▶ **REQUIRED ACTION**: Set every entry down again exactly, excluding any pictures.

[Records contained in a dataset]
╔══
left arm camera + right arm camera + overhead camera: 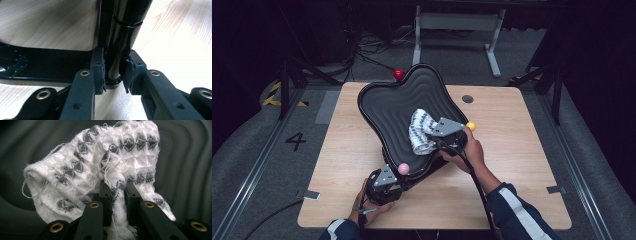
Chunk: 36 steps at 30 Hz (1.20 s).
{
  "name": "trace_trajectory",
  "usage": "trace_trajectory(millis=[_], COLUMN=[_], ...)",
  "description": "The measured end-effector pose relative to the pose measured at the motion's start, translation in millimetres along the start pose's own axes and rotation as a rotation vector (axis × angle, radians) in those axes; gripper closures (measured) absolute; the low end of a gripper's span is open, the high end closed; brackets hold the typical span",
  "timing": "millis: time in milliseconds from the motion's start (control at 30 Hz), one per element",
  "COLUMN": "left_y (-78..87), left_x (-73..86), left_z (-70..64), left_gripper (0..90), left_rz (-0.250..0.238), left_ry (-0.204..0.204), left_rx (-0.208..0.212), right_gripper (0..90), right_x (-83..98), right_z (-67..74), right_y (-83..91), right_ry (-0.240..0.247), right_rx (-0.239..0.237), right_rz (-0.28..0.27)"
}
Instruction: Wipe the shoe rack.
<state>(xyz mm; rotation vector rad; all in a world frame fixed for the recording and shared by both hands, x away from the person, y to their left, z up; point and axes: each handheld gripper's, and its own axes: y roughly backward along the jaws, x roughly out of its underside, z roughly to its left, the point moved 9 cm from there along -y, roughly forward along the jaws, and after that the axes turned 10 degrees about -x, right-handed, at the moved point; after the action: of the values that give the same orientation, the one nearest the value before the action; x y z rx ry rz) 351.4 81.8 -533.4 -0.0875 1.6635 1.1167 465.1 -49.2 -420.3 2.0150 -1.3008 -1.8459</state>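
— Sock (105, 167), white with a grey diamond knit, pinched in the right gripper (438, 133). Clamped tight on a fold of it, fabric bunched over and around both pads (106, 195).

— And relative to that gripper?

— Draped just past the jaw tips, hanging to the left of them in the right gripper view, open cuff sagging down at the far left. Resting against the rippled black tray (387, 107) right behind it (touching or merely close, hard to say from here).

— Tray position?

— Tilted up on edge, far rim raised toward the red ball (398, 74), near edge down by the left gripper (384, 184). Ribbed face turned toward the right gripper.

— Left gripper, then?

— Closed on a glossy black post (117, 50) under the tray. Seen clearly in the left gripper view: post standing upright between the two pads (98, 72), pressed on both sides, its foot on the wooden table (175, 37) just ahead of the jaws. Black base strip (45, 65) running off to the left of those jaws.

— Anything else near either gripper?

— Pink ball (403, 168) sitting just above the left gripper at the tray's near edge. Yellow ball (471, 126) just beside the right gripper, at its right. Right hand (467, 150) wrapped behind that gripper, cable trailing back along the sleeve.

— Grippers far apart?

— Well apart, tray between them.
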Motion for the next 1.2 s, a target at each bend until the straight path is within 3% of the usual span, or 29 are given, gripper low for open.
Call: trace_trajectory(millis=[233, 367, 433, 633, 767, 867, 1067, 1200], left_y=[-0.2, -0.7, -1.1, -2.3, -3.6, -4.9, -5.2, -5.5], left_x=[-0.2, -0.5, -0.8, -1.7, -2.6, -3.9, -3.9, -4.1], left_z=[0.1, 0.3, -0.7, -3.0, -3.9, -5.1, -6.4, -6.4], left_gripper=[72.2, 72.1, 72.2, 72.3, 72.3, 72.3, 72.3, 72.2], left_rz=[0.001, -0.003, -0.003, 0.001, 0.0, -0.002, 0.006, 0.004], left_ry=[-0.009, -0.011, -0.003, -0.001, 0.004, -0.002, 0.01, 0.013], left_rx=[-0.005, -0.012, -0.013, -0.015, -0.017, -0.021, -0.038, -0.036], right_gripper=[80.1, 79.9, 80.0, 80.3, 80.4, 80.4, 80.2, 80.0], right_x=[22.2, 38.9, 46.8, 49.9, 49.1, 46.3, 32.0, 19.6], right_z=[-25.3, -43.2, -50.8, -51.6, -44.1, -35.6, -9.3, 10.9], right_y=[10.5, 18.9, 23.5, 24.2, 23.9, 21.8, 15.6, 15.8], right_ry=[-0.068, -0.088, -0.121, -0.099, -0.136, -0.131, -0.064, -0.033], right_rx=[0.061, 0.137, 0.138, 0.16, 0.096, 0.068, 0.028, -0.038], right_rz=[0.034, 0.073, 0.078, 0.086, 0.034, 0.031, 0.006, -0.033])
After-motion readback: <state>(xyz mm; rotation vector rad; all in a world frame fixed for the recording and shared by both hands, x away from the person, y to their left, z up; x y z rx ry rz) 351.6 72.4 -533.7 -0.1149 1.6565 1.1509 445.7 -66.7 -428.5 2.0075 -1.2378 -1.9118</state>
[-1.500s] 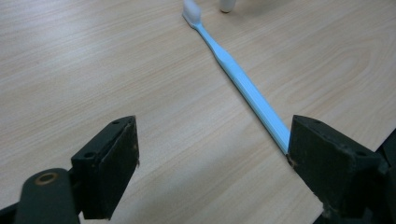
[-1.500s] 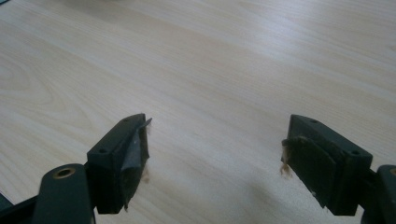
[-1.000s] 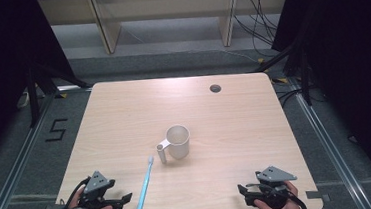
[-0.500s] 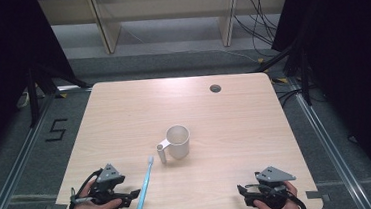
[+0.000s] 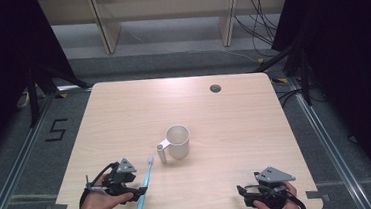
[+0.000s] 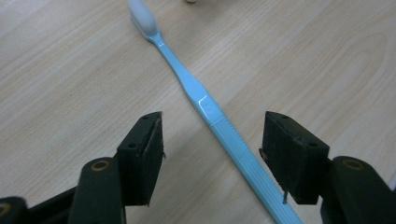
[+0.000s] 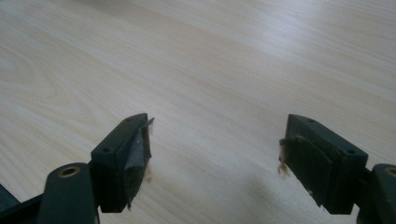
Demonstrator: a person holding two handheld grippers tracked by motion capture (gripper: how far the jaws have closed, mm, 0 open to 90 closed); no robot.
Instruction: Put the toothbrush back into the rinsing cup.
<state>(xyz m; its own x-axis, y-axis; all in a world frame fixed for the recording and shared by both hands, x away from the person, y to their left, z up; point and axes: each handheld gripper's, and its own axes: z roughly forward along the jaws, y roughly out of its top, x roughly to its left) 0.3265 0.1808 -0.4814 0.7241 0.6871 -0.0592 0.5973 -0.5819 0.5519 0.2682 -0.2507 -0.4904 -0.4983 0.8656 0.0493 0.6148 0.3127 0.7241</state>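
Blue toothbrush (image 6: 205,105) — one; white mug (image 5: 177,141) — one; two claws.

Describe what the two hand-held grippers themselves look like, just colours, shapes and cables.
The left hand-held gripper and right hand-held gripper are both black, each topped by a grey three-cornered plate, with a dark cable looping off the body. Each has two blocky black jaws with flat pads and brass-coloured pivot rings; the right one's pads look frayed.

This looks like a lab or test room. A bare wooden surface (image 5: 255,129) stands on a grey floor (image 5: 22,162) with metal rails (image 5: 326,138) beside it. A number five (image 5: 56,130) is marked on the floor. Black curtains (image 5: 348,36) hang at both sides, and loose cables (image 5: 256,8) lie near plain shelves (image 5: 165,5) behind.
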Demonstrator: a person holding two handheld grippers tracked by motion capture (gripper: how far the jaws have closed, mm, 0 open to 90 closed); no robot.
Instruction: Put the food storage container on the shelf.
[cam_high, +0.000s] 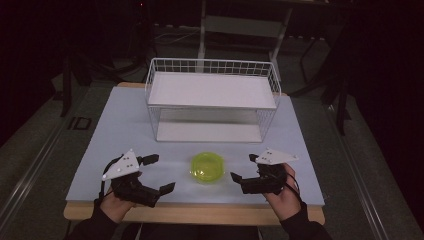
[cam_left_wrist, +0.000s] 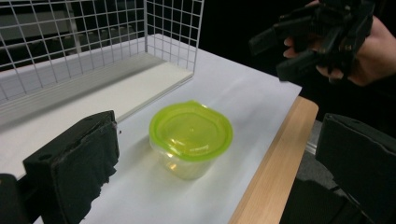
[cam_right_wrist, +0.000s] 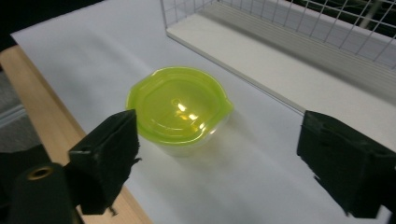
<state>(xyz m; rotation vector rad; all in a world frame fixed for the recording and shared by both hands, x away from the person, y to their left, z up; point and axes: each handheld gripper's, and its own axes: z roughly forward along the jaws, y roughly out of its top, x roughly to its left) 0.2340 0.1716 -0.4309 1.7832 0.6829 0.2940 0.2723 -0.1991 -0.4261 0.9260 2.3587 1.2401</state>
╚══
▶ **TASK ANSWER**:
left arm camera + right arm camera + overhead camera: 
Chunk: 36 steps at 30 Hz (1.20 s).
{
  "name": "trace_trajectory",
  "usage": "trace_trajectory(millis=[_], COLUMN=[_], ...)",
  "description": "The measured end-effector pose relative to the pose measured at the motion's start, translation in millimetres along the start pose's own axes and rotation as a rotation vector (axis × angle, radians) in those axes; gripper closures (measured) absolute; the low end of a gripper's span is open, the high end closed; brackets hold the typical span",
  "timing": "millis: time in milliseconds from the motion's start (control at 30 Hz), one per element",
  "COLUMN": "left_y (-78..87), left_x (-73..86), left_z (-70..64), left_gripper (0..90), left_rz (-0.250..0.238), left_ry (-0.204..0.204), left_rx (-0.208..0.212), right_gripper (0..90), right_x (-83..98), right_z (-67..74), right_y (-83..91), right_ry (-0.240..0.247), right_rx (-0.239..0.237), right_rz (-0.28..0.27)"
}
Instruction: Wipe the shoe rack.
<state>(xyz mm; rotation vector rad; all in a world frame fixed for the recording and shared by both hands, x away from the person, y to their left, z up; point and axes: each handheld gripper's, and its own axes: y roughly backward along the jaws, x roughly out of its underside, z roughly to its left, the point moved 9 cm from there along -y, roughly forward along the jaws, and after that the axes turned 10 degrees about -x, right-handed, at the moved point; after the action: of the values that give the same orientation, the one nearest the value before the action; x y z rx ry rz) 351.4 81.8 -533.4 -0.0875 1.6635 1.1167 465.1 -49.2 -420.3 2.0150 -1.3008 -1.8459</state>
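— Sock (105, 167), white with a grey diamond knit, pinched in the right gripper (438, 133). Clamped tight on a fold of it, fabric bunched over and around both pads (106, 195).

— And relative to that gripper?

— Draped just past the jaw tips, hanging to the left of them in the right gripper view, open cuff sagging down at the far left. Resting against the rippled black tray (387, 107) right behind it (touching or merely close, hard to say from here).

— Tray position?

— Tilted up on edge, far rim raised toward the red ball (398, 74), near edge down by the left gripper (384, 184). Ribbed face turned toward the right gripper.

— Left gripper, then?

— Closed on a glossy black post (117, 50) under the tray. Seen clearly in the left gripper view: post standing upright between the two pads (98, 72), pressed on both sides, its foot on the wooden table (175, 37) just ahead of the jaws. Black base strip (45, 65) running off to the left of those jaws.

— Anything else near either gripper?

— Pink ball (403, 168) sitting just above the left gripper at the tray's near edge. Yellow ball (471, 126) just beside the right gripper, at its right. Right hand (467, 150) wrapped behind that gripper, cable trailing back along the sleeve.

— Grippers far apart?

— Well apart, tray between them.
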Motion for the next 1.2 s, a target at each bend until the straight path is within 3% of the usual span, or 29 are given, gripper low for open.
Call: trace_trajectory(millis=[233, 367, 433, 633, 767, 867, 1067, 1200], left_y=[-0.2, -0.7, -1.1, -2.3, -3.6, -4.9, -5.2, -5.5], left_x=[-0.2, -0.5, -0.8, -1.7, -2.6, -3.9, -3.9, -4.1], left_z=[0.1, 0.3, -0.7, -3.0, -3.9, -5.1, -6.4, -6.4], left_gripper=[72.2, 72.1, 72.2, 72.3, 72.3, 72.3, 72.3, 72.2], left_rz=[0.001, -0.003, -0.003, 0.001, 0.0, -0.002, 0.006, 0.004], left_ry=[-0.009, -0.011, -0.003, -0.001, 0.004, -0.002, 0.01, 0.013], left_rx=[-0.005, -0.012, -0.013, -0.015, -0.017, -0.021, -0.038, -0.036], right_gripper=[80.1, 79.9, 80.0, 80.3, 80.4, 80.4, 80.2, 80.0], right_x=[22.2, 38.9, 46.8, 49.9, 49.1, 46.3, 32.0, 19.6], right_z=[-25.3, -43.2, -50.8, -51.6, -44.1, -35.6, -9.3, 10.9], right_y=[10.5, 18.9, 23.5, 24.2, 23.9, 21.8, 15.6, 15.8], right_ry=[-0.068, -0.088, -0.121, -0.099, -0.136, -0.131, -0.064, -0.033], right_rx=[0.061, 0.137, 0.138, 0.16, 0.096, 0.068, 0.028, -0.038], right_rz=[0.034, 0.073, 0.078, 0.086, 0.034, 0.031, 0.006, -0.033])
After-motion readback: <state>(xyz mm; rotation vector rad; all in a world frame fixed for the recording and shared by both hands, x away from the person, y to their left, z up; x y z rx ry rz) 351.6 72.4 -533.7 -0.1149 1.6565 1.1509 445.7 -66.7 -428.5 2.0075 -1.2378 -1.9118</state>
[-1.500s] 
[-1.500s] 
[-1.000s] 
[-0.500s] 
[+0.000s] 
[+0.000s] 
[+0.000s] 
Demonstrator: a person holding two handheld grippers tracked by motion capture (gripper: how far the jaws have closed, mm, 0 open to 90 closed); no robot.
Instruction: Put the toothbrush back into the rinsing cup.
<state>(xyz m; its own x-axis, y-axis; all in a world frame fixed for the recording and shared by both hands, x away from the person, y to their left, z up; point and axes: each handheld gripper's, and its own axes: z roughly forward along the jaws, y roughly out of its top, x roughly to its left) 0.3265 0.1808 -0.4814 0.7241 0.6871 -0.0592 0.5973 -0.5819 0.5519 0.2682 -0.2507 -0.4904 -0.4983 0.8656 0.0493 0.6148 0.3127 0.7241</state>
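Blue toothbrush (image 6: 205,105) — one; white mug (image 5: 177,141) — one; two claws.

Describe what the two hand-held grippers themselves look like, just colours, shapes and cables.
The left hand-held gripper and right hand-held gripper are both black, each topped by a grey three-cornered plate, with a dark cable looping off the body. Each has two blocky black jaws with flat pads and brass-coloured pivot rings; the right one's pads look frayed.

This looks like a lab or test room. A bare wooden surface (image 5: 255,129) stands on a grey floor (image 5: 22,162) with metal rails (image 5: 326,138) beside it. A number five (image 5: 56,130) is marked on the floor. Black curtains (image 5: 348,36) hang at both sides, and loose cables (image 5: 256,8) lie near plain shelves (image 5: 165,5) behind.
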Demonstrator: a person holding two handheld grippers tracked by motion capture (gripper: how far the jaws have closed, mm, 0 open to 90 closed); no robot.
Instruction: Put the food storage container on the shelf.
[cam_high, +0.000s] 
[cam_left_wrist, +0.000s] 
[cam_right_wrist, +0.000s] 
<state>(xyz m; rotation vector rad; all in a world frame fixed for the recording and shared by both hands, x away from the person, y to their left, z up; point and axes: each handheld gripper's, and its own axes: z roughly forward along the jaws, y roughly out of its top, x roughly to its left) 0.2340 0.1716 -0.4309 1.7832 0.6829 0.2940 0.2723 -0.1991 -0.4261 0.9260 2.3587 1.2401</state>

Now the output is complete.